Holy Father, protect them in your name that you have given me, so that they may be one, as we are one. While I was with them, I protected them in your name that you have given me. (John 17:11b-12a)
Wrapped in the name
“This
sucks,” Rachel announced, as we walked in the early dark across the parking lot,
after Ben’s graduation. She paused, then sighed, “but it is as it should be,”
resigned to the river of time that would soon carry her eldest to university classrooms,
beyond reach of her morning hugs and the fierce love that possessed her since
she first cradled this black-haired boy in a Chicago hospital, husband Armando
at her side.
Fierce is the only way she knows how to love, as those blessed to be recipients
of her passions well know. But loving is not only the joy of graduation nights.
It also means losing and hurting and fearing and letting go when you want to
hold fast, wrapping your beloved in protective arms when you know what the
world can do to them.
It’s
life, as it should be. If I needed a reminder, I saw it the next day as I drove
down Belmont Avenue and saw the sign in front of Puffer Elementary announcing the
date for kindergarten registration. Exciting, yes, but in mere weeks other
parents will stand at bus stops or the school house door holding a small hand
they are not quite ready to release.
“For God’s
sake, protect them,” the heart cries, and it is a holy cry, a prayer wrung also
from the heart of Jesus as he takes leave of those he loved in the world and loved
to the end. I wrapped them in your name, the name you gave me, he prays to the Loving
Mystery he calls Holy Father.
The name is not a mere word or label spoken on the breath. It means the heart,
the substance, the deepest, truest, reality of all God is. The name is
the fierce love and hope the Holy One holds for each of us and the crazy world
in which we live and die. The name is the divine determination to hold
us fast in love’s embrace as we wander far from the places that gave us birth.

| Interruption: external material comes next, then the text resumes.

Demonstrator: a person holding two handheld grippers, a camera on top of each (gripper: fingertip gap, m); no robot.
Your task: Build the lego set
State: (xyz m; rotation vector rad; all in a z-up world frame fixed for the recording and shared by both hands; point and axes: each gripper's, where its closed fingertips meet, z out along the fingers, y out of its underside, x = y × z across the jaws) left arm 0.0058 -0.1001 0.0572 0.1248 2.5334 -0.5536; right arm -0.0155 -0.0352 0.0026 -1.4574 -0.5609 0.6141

The name is the Living Presence who is ever near when we lose our way. It is the
Mystery of renewing breath when the world does its worst to extinguish our joy.
The name is the Love who filled our hearts in the early dark of a parking
lot, transforming us into sacraments of divine grace.
We go
our ways, as do our beloved, never knowing exactly where we will go or how far.
Joys will come, sorrows, too; hurts will wound, and hopes will rise, perhaps
none greater than those we imagine as our beloved set out on their course.
We can’t
go with them, so we pray with Jesus. Protect them, dear God. Protect us all. For
heaven’s sake … and for our own, wrap us in your name.